Problem
The copy you produce must hold every record exactly, and none of the images.

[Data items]
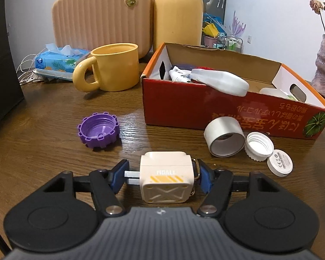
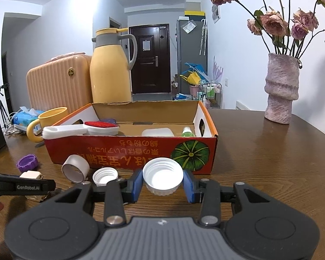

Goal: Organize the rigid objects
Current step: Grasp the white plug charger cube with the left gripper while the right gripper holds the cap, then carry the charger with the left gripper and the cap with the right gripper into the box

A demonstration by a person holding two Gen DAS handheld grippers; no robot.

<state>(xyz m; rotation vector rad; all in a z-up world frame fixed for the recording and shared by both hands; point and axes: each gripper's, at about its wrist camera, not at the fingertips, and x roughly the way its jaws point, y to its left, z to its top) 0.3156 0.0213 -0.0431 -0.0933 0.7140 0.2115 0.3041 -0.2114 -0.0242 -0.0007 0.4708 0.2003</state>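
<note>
Fingers of the left gripper (image 1: 161, 176) clamp the charger (image 1: 166, 179) low over the table (image 1: 43, 117); right gripper (image 2: 163, 186) pinches a white cap (image 2: 162, 176) before the box (image 2: 130, 151). Judged step: both picks made; next, lift each over the box wall and release inside.

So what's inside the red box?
In the red box you can see a white brush with a red pad, a white tub, a green-capped bottle and a white tube. Anything lying below them is hidden by the front wall.
</note>
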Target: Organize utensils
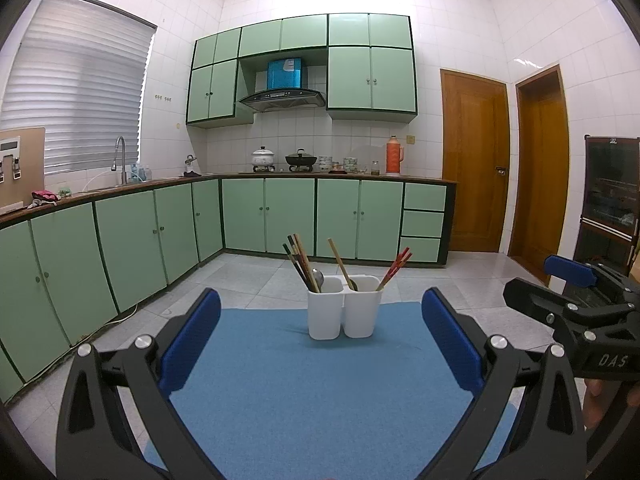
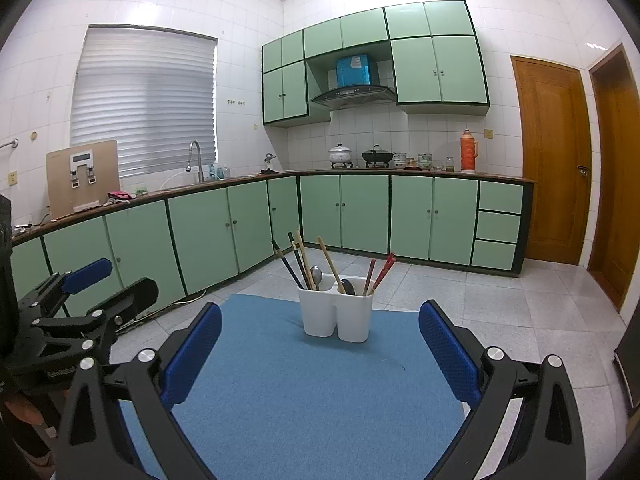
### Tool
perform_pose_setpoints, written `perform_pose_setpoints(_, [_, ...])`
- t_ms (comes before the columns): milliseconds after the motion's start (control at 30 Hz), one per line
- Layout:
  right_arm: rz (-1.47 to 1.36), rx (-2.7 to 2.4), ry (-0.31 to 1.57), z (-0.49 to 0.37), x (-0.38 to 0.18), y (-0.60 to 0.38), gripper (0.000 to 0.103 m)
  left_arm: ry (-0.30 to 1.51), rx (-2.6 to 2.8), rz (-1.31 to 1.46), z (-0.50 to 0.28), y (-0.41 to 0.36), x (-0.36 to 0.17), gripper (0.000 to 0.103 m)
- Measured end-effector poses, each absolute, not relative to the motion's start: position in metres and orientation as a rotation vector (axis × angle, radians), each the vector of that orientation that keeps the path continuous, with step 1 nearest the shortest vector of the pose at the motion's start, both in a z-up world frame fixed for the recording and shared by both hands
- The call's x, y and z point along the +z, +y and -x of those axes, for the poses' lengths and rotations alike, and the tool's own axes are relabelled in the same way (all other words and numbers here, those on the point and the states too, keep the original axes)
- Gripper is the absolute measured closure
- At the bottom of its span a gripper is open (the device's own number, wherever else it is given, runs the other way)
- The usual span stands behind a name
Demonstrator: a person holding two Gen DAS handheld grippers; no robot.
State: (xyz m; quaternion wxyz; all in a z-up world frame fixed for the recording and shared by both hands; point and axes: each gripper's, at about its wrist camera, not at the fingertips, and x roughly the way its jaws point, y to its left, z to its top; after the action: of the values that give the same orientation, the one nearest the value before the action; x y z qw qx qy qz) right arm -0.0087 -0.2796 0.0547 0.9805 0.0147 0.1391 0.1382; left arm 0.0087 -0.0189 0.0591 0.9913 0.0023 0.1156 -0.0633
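White utensil caddy point(image 1: 343, 312) ahead between both hand-held grippers point(image 1: 320, 344) point(image 2: 320, 344), wide open, empty

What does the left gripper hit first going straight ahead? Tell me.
Likely the white holder on the blue mat. It stands between the open left gripper fingers' line, nothing before it. Depth is unclear, and the tilted chopsticks may come first.
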Motion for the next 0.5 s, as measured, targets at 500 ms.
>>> perform_pose_setpoints(500, [-0.027,0.281,0.281,0.0075,0.0554,-0.2767,0.006,0.235,-0.125,-0.003,-0.0080,-0.0188,0.0582,0.005])
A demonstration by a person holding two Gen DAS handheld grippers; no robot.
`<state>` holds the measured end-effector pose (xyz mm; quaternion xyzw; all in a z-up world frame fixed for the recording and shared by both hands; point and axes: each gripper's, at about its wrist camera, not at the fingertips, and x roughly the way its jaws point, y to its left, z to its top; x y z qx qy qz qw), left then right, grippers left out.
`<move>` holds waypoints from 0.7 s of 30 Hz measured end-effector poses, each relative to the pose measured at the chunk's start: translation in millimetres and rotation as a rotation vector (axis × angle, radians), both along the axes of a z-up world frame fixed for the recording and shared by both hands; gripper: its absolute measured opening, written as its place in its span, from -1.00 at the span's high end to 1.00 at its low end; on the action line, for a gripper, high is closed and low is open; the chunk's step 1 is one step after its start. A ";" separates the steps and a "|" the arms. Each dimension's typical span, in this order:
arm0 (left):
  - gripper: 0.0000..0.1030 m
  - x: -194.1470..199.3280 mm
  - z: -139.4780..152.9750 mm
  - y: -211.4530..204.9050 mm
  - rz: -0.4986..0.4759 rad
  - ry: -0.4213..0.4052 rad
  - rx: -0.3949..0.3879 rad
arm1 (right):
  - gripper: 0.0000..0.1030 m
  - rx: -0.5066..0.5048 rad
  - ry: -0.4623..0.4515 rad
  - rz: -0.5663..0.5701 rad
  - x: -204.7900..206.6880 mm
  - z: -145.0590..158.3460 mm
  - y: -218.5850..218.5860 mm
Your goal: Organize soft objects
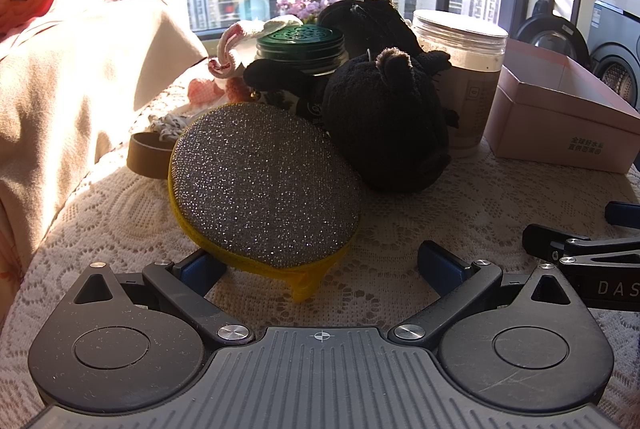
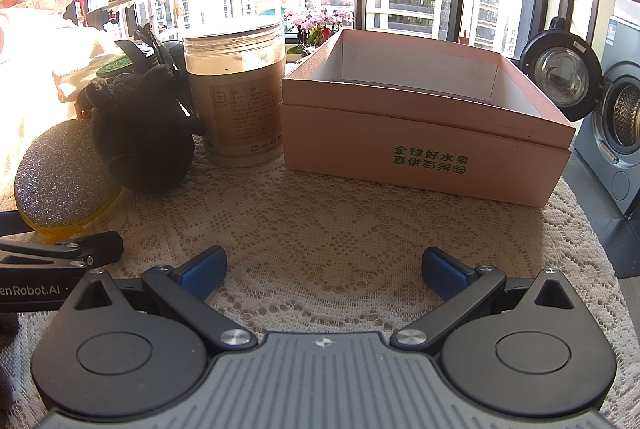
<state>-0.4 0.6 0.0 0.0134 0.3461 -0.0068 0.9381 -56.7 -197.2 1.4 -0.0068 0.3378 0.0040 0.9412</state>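
Observation:
A round sponge [image 1: 264, 185] with a glittery grey top and yellow base lies tilted on the lace tablecloth [image 1: 420, 213], just ahead of my open left gripper [image 1: 320, 265]; its yellow edge reaches between the fingers. A black plush toy [image 1: 384, 121] stands right behind it. A pink-white knitted soft item [image 1: 236, 49] lies further back. My right gripper [image 2: 322, 271] is open and empty over bare lace, facing an open pink cardboard box [image 2: 424, 133]. The sponge [image 2: 60, 177] and the plush [image 2: 140, 133] show at the left of the right wrist view.
A clear plastic jar [image 2: 236, 101] with a tan label stands between plush and box. A green-lidded glass jar [image 1: 302, 49] and a tape roll [image 1: 146, 155] sit behind the sponge. Draped cloth [image 1: 72, 77] lies left. A washing machine [image 2: 616, 117] stands right, beyond the table edge.

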 end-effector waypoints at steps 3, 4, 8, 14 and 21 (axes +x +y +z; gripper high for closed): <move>-1.00 0.1 0.0 0.1 0.000 0.000 0.001 | -1.00 0.001 0.000 0.000 0.0 0.0 0.1; -1.00 0.1 0.0 0.3 0.000 0.000 0.000 | -1.00 0.000 0.000 0.000 0.0 0.0 0.1; -1.00 0.9 -0.2 2.9 0.000 0.000 0.000 | -1.00 0.001 0.000 0.000 0.1 -0.1 -0.1; -1.00 0.8 -0.2 2.9 -0.001 0.000 0.000 | -1.00 0.000 0.000 0.000 0.1 -0.2 -0.1; -1.00 1.3 -0.3 1.3 -0.009 0.004 -0.001 | -1.00 0.001 0.000 0.000 0.1 -0.3 -0.1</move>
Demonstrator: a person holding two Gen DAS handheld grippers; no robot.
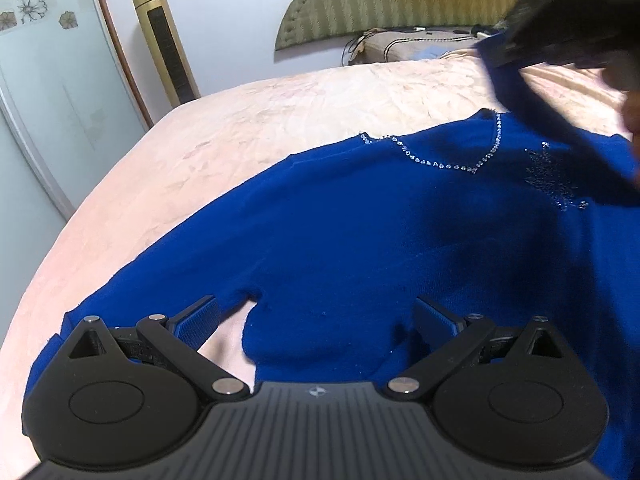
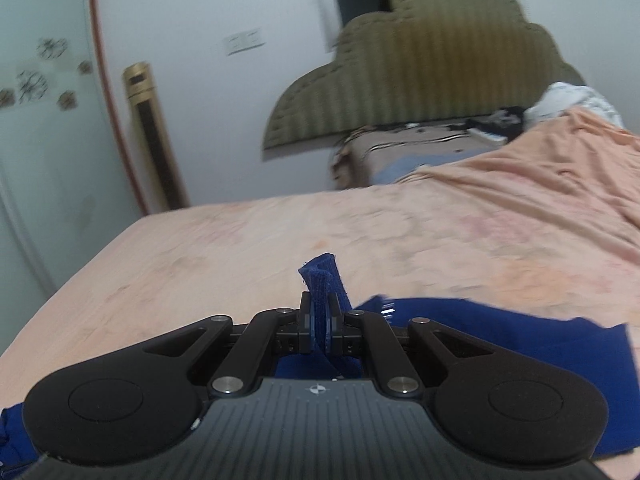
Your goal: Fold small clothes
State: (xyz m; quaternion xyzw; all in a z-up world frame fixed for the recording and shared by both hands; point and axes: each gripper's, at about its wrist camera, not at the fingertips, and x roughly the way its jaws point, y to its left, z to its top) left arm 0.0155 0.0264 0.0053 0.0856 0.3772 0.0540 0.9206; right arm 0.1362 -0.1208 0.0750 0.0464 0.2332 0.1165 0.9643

Solved problem
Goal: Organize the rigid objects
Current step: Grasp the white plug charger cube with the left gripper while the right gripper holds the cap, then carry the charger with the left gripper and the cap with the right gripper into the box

A demonstration by a person holding two Gen DAS handheld grippers; no robot.

<state>(xyz m; rotation vector rad; all in a z-up world frame fixed for the recording and shared by both hands; point and axes: each gripper's, at about its wrist camera, not at the fingertips, and x roughly the way its jaws point, y to its left, z to its top) 0.3156 0.0213 -0.0431 -0.0933 0.7140 0.2115 0.3041 -0.2114 -0.0242 -0.0007 0.4708 0.2003</state>
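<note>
Fingers of the left gripper (image 1: 161, 176) clamp the charger (image 1: 166, 179) low over the table (image 1: 43, 117); right gripper (image 2: 163, 186) pinches a white cap (image 2: 162, 176) before the box (image 2: 130, 151). Judged step: both picks made; next, lift each over the box wall and release inside.

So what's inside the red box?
In the red box you can see a white brush with a red pad, a white tub, a green-capped bottle and a white tube. Anything lying below them is hidden by the front wall.
</note>
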Target: Organize utensils
### Tool
perform_pose_setpoints, written `perform_pose_setpoints(_, [_, ...])`
- t_ms (comes before the columns): milliseconds after the motion's start (control at 30 Hz), one per line
- Layout:
  right_arm: rz (-1.47 to 1.36), rx (-2.7 to 2.4), ry (-0.31 to 1.57), z (-0.49 to 0.37), x (-0.38 to 0.18), y (-0.60 to 0.38), gripper (0.000 to 0.103 m)
  left_arm: ry (-0.30 to 1.51), rx (-2.6 to 2.8), rz (-1.31 to 1.46), z (-0.50 to 0.28), y (-0.41 to 0.36), x (-0.36 to 0.17), gripper (0.000 to 0.103 m)
- Measured end-effector poses, each absolute, not relative to the motion's start: position in metres and orientation as a rotation vector (axis × angle, radians), each the vector of that orientation that keeps the path continuous, with step 1 nearest the shortest vector of the pose at the motion's start, both in a z-up world frame fixed for the recording and shared by both hands
- The call's x, y and z point along the +z, +y and -x of those axes, for the poses' lengths and rotations alike, and the tool's own axes are relabelled in the same way (all other words and numbers here, those on the point and the states too, keep the original axes)
- Gripper is the absolute measured closure
- At the bottom of its span a gripper is open (the device's own number, wherever else it is given, runs the other way)
- The usual span stands behind a name
Demonstrator: a person holding two Gen DAS handheld grippers; no robot.
State: (xyz m; quaternion wxyz; all in a z-up world frame fixed for the recording and shared by both hands; point and axes: each gripper's, at about its wrist camera, not at the fingertips, and x roughly the way its jaws point, y to its left, z to its top; after the action: of the values that give the same orientation, the one nearest the value before the action; x y z qw qx qy qz) right arm -0.0087 -0.2796 0.0547 0.9805 0.0147 0.1391 0.1382; left arm 0.0087 -0.0189 0.0591 0.9913 0.0023 0.1156 -0.0633
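White utensil caddy point(image 1: 343, 312) ahead between both hand-held grippers point(image 1: 320, 344) point(image 2: 320, 344), wide open, empty

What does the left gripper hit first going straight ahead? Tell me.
Likely the white holder on the blue mat. It stands between the open left gripper fingers' line, nothing before it. Depth is unclear, and the tilted chopsticks may come first.
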Motion for the next 0.5 s, as measured, targets at 500 ms.
>>> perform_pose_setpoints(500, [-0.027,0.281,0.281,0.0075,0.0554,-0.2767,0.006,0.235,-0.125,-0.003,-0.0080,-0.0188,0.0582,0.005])
A demonstration by a person holding two Gen DAS handheld grippers; no robot.
`<state>` holds the measured end-effector pose (xyz mm; quaternion xyzw; all in a z-up world frame fixed for the recording and shared by both hands; point and axes: each gripper's, at about its wrist camera, not at the fingertips, and x roughly the way its jaws point, y to its left, z to its top; x y z qx qy qz qw), left then right, grippers left out.
`<move>` holds waypoints from 0.7 s of 30 Hz measured end-effector poses, each relative to the pose measured at the chunk's start: translation in millimetres and rotation as a rotation vector (axis × angle, radians), both along the axes of a z-up world frame fixed for the recording and shared by both hands; gripper: its absolute measured opening, written as its place in its span, from -1.00 at the span's high end to 1.00 at its low end; on the action line, for a gripper, high is closed and low is open; the chunk's step 1 is one step after its start. A ";" separates the steps and a "|" the arms. Each dimension's typical span, in this order:
arm0 (left):
  - gripper: 0.0000..0.1030 m
  - x: -194.1470..199.3280 mm
  - z: -139.4780..152.9750 mm
  - y: -211.4530..204.9050 mm
  - rz: -0.4986..0.4759 rad
  - ry: -0.4213..0.4052 rad
  - rx: -0.3949..0.3879 rad
arm1 (right):
  - gripper: 0.0000..0.1030 m
  - rx: -0.5066..0.5048 rad
  - ry: -0.4623..0.4515 rad
  - rz: -0.5663..0.5701 rad
  - x: -204.7900..206.6880 mm
  - z: -145.0590..158.3460 mm
  - y: -218.5850..218.5860 mm
Your goal: Organize soft objects
<state>-0.4 0.6 0.0 0.0134 0.3461 -0.0068 0.9381 -56.7 -197.2 1.4 -0.0068 0.3378 0.0040 0.9412</state>
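Observation:
A round sponge [image 1: 264, 185] with a glittery grey top and yellow base lies tilted on the lace tablecloth [image 1: 420, 213], just ahead of my open left gripper [image 1: 320, 265]; its yellow edge reaches between the fingers. A black plush toy [image 1: 384, 121] stands right behind it. A pink-white knitted soft item [image 1: 236, 49] lies further back. My right gripper [image 2: 322, 271] is open and empty over bare lace, facing an open pink cardboard box [image 2: 424, 133]. The sponge [image 2: 60, 177] and the plush [image 2: 140, 133] show at the left of the right wrist view.
A clear plastic jar [image 2: 236, 101] with a tan label stands between plush and box. A green-lidded glass jar [image 1: 302, 49] and a tape roll [image 1: 146, 155] sit behind the sponge. Draped cloth [image 1: 72, 77] lies left. A washing machine [image 2: 616, 117] stands right, beyond the table edge.
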
 end-effector waypoints at steps 3, 4, 8, 14 and 21 (axes +x +y +z; gripper high for closed): <move>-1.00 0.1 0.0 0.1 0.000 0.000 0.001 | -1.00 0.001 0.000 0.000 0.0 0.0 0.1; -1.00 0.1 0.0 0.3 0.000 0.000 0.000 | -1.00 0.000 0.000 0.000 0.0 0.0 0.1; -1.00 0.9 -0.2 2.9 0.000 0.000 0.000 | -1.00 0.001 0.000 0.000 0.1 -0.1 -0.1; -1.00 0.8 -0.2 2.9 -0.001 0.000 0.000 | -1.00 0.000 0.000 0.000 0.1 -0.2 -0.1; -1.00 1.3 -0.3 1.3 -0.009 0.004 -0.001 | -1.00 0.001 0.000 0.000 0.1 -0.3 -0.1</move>
Demonstrator: a person holding two Gen DAS handheld grippers; no robot.
Your goal: Fold small clothes
State: (xyz m; quaternion xyzw; all in a z-up world frame fixed for the recording and shared by both hands; point and axes: each gripper's, at about its wrist camera, not at the fingertips, and x roughly the way its jaws point, y to its left, z to its top) left arm 0.0155 0.0264 0.0053 0.0856 0.3772 0.0540 0.9206; right arm 0.1362 -0.1208 0.0750 0.0464 0.2332 0.1165 0.9643

The response is complete as it stands.